In process chemistry, the catalysis of a certain reaction can be mediated either by a biological or chemical catalyst. Enzymes and whole cells make up the biological group, while the chemical group can be said to include all non-enzymatic catalysts. Some reactions can be catalysed by both groups of catalysts, while the catalyst used is not interchangeable in other. The choice of catalyst depends on a number of factors, including the nature of the reaction, the substrate to be transformed, and the type of solvent used.

Catalysts

Hydrogenation, or the reduction of organic compounds, is often carried out in the presence of a transition metal catalyst, such as palladium. The metal catalyses the reaction by adsorbing the organic compound and hydrogen onto its surface.

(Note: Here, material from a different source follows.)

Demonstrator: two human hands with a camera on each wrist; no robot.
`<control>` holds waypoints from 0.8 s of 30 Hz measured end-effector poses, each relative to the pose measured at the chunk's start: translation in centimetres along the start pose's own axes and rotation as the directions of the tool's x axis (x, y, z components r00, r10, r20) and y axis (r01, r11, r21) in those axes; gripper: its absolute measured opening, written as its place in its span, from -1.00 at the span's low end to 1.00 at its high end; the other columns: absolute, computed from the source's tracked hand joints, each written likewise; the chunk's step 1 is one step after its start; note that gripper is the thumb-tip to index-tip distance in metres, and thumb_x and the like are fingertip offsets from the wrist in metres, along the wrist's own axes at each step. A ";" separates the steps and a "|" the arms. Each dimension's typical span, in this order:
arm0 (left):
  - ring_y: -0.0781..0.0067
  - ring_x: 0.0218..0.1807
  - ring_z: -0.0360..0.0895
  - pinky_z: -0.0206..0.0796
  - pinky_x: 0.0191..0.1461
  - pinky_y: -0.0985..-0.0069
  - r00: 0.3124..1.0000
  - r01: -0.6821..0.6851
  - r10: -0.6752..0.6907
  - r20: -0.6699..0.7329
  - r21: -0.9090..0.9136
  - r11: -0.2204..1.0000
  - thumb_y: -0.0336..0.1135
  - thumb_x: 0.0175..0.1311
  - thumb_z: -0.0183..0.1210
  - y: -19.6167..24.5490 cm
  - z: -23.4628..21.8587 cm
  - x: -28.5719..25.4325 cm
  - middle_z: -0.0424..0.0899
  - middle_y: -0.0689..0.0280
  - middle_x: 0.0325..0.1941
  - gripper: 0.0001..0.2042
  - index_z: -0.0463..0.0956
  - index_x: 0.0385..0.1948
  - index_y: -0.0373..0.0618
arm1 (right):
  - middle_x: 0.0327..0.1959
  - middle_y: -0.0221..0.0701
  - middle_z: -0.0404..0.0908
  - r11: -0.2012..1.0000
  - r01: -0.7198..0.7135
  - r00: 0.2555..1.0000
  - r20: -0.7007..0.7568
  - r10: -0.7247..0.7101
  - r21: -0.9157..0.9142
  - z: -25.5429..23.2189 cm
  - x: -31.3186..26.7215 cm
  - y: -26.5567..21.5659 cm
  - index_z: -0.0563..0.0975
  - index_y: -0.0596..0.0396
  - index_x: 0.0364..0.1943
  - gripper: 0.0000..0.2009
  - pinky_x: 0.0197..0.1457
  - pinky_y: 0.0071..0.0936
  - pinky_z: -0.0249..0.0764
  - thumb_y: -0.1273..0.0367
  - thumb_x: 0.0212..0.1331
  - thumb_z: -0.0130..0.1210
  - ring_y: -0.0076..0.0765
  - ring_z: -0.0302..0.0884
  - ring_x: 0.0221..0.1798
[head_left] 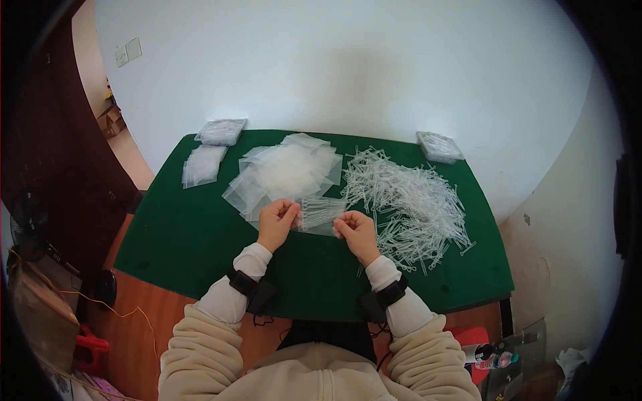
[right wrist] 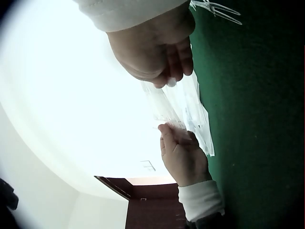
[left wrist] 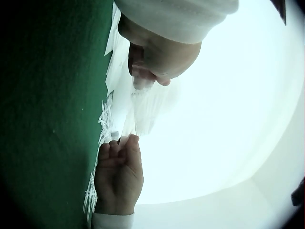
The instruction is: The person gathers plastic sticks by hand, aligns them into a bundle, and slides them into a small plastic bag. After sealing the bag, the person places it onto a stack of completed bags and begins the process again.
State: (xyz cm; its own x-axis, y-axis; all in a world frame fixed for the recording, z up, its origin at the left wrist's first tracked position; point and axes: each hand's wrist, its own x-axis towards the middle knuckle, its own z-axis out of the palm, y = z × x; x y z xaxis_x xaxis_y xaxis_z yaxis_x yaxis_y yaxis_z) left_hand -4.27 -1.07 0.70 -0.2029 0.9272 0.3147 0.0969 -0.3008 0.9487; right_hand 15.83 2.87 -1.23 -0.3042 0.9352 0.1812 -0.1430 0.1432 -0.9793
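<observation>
Both hands hold one clear plastic bag (head_left: 322, 212) with several thin clear sticks inside, raised a little over the near part of the green table. The left hand (head_left: 277, 224) pinches its left end between thumb and fingers. At the other end the right hand (head_left: 358, 235) pinches the bag's edge. In the left wrist view the bag (left wrist: 147, 105) stretches between the left hand (left wrist: 159, 55) and the right hand (left wrist: 118, 176). The right wrist view shows it below the right hand (right wrist: 155, 50), with the left hand (right wrist: 186, 160) at its far end.
A heap of empty bags (head_left: 287, 170) lies behind the left hand, a large pile of clear sticks (head_left: 408, 200) to the right. Filled packs (head_left: 222, 131) and a small stack of bags (head_left: 202, 166) are at the back left, another pack (head_left: 439, 147) at the back right.
</observation>
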 end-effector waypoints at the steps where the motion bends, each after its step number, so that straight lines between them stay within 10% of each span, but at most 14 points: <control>1: 0.68 -0.55 0.44 0.30 -0.47 0.71 1.000 0.000 0.000 -0.011 -0.001 1.000 -0.34 0.24 0.05 -0.2 0.0 0.1 0.56 0.38 -0.52 -0.85 0.46 -0.41 -0.25 | -0.54 -0.47 0.52 1.000 0.000 1.000 -0.001 0.000 0.000 0.0 0.0 0.0 0.49 0.19 -0.41 -0.90 -0.41 -0.68 0.36 0.46 0.02 0.14 -0.63 0.43 -0.50; 13: 0.66 -0.56 0.43 0.30 -0.49 0.69 0.993 -0.010 0.008 -0.120 -0.023 1.000 -0.35 0.25 0.04 -0.8 -2.5 1.2 0.56 0.36 -0.53 -0.85 0.45 -0.44 -0.25 | -0.54 -0.46 0.50 0.999 -0.043 0.997 0.066 0.044 -0.025 0.4 -0.2 0.1 0.41 0.17 -0.34 -0.89 -0.46 -0.68 0.38 0.52 0.07 0.08 -0.63 0.42 -0.52; 24: 0.64 -0.65 0.35 0.23 -0.58 0.64 0.819 0.053 0.176 -0.547 0.378 0.924 -0.36 0.24 0.01 -4.6 -23.6 7.5 0.46 0.39 -0.65 -0.83 0.45 -0.52 -0.23 | -0.55 -0.54 0.45 0.921 0.038 0.969 0.239 0.061 -0.389 1.2 -0.5 0.0 0.41 0.18 -0.34 -0.86 -0.45 -0.75 0.28 0.51 0.03 0.11 -0.74 0.32 -0.53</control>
State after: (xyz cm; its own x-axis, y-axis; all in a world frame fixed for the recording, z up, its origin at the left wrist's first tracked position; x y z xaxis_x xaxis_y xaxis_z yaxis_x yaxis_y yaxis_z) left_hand -29.20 2.02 -0.64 -0.6817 0.5841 0.4406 0.4470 -0.1443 0.8828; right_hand 14.83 2.00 -1.22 -0.5288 0.8376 0.1371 0.2231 0.2930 -0.9297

This weakens pre-existing bonds, which enables new bonds to form between the two reactants. As the overall rate of this catalysis depends on the metal surface area available, the metal is generally used in powdered form. To facilitate the procedure and maximize the activity of the metal, it is often adsorbed onto a high-surface material, with the most common support being activated carbon. Common substrates for hydrogenation reactions are alkenes, alkynes, aldehydes, ketones and esters. The hydrogen source for the reaction is often simply hydrogen gas. In transfer hydrogenation, which is common for homogeneous catalysis of polar substrates and a range of other applications, hydrogen-donor solvents such as isopropanol or formic acid are commonly utilized.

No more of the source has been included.